Presenter of 1 Presentation
CLUSTERING OF LONG-TERM FUNCTIONAL RECOVERY PATTERN OF STROKE PATIENTS: THE KOSCO STUDY
Abstract
Background and Aims
This study aimed to cluster multifaceted functional recovery patterns of first-ever stroke patients using the unsupervised learning algorithm of artificial intelligence (AI).
Methods
This study was an interim analysis of the Korean Stroke Cohort for Functioning and Rehabilitation (KOSCO) dataset, which is a prospective multicenter cohort. Multifaceted functional assessments were performed five or six times repeatedly from seven days to 24 months of stroke onset. Out of 7,858 patients enrolled, 4,389 ischemic stroke (IS) and 1,146 hemorrhagic stroke (HS) patients who completed the functional assessment at 24 months after onset were included in this analysis. In k-means clustering analysis, multifaceted functional assessment scores, demographic features, and clinical information were used as input variables. The optimal cluster k number was determined by finding the highest k with at least a silhouette score of 0.2. All statistical analysis was implemented using R (version 4.0.3).
Results
IS patients were clustered into 11 groups while HS patients were clustered into 13 groups. In both IS and HS, each cluster showed distinct clinical characteristics and functional recovery pattern which included the overall high function group, the overall low function group, the gradual improvement group, the late declining group, etc.

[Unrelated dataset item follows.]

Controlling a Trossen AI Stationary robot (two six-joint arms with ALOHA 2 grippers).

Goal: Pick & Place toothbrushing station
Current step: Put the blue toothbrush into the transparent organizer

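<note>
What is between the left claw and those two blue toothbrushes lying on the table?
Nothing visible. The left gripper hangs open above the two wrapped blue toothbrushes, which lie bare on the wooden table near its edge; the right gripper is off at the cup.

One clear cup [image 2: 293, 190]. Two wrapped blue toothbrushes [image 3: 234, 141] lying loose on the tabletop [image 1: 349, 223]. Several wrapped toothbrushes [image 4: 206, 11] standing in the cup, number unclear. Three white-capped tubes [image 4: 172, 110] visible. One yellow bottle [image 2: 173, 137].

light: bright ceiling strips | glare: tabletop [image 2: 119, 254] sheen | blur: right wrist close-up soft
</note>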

Each cluster were clearly distinguished by age, initial stroke severity, and lesion location, etc.
Conclusions
Early identification and accurate prediction of long-term functional outcome will be useful for developing customized treatment for these patients.
Acknowledgment
Supported by a grant from the Korea Centers for Disease Control and Prevention (2019E-320202) and the NRF grant, provided by the Korean government (NRF-2020R1A2C3010304).